Rational as this sounds, this kind of rational-economic thinking may degrade society's willingness to accept and care for abnormal children, while at the same time enlarging the category of unacceptable abnormality and narrowing the range of acceptable normality. If Down's syndrome and spina bifida are 'too' expensive today, what will become 'too' expensive if the economic climate becomes gloomy ?
Whether and how far it is right to accommodate cost-benefit analysis in the medical field has always been problematical. As has the question of whether economical considerations should affect clinical decisions . Some reports have compared, for populations with varying incidence of neural tube defects, the benefits of a antenatal screening programme (in terms of number of births with neural tube defects prevented) against the physical costs (in terms of the number of normal fetuses harmed by amniocentesis) the cost-benefit ratio becomes progressively less favourable as the population incidence of neural tube defects decreases. This, together with the fact that around 85 per cent of babies with neural tube defects are either still-born or die within the first year of life, means that, in regions with a low incidence of neural tube defects, it is possible that more unaffected pregnancies may be harmed than handicapped children avoided . Another recent report has also indicated the 'possible cost' of antenatal diagnosis. With its annual report, the Danish Council of Ethics has published a debate outline on ethical issues in fetal diagnostics. It consists of a report on the past, present and future of fetal diagnostics, commissioned from a Danish science writer, and a discussion of the Council's deliberations on the issue. The report reads "Just under 120,000 fetuses examined. Over 2,200 sick or deviant fetuses identified and aborted. Loss of some 1,100 presumably healthy fetuses as a side-effect of the examination used" . The council sums up that "it is essential to stress that, irrespective of the stance taken on fetal diagnostics, it will be problematic for either one or the other party involved in fetal diagnostics". Table Table22  outlines the costs and benefits of AND typically noted by medical practitioners involved in AND. The table makes it clear that medical practitioners usually focus on the pregnant woman rather than on the fetus when they assess the advantages and disadvantages of antenatal diagnosis.

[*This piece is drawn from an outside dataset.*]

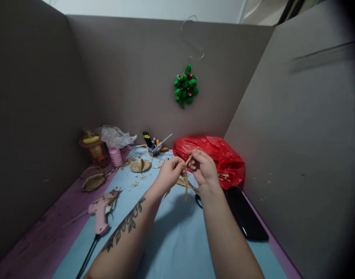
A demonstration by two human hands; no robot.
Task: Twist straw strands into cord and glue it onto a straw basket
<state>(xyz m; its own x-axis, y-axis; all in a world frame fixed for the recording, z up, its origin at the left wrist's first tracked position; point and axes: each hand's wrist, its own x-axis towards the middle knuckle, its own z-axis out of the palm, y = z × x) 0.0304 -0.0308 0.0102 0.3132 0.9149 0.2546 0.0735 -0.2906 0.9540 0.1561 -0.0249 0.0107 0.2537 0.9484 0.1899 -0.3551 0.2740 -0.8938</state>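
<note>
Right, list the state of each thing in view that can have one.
Pale strip, held up, one end dangling
Left fingers, pinched on the strip
Right fingers, pinched on the strip
Scissors, partly hidden; open or shut unclear
Glue gun, lying on its side
Pink spool, upright
Clear bag, crumpled
Red bag, crumpled
Small tub, uncovered
Green ornament, hanging
Black object, lying flat
</note>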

As the table shows, it is possible to argue that AND tests can benefit everyone but the prenate. However, there is no denying that AND can be a vital aid in monitoring pregnancies for therapeutic reasons with a view to safe deliveries, and most AND is performed in order to prevent the birth (or conception) of disabled children. This motivation is clearly expressed in the report of the Royal College of Physicians: "Unless prenatal diagnosis is to be devoid of practical application when it reveals a major defect in the fetus, a responsible doctor must discuss with the parents the option of terminating that pregnancy and must in some circumstances provide information that may deter them from further reproduction" . The termination of pregnancy and its acceptability is taken elsewhere , but it is worth mentioning here that it is highly questionable to claim termination of pregnancy as in the 'child's best interest'.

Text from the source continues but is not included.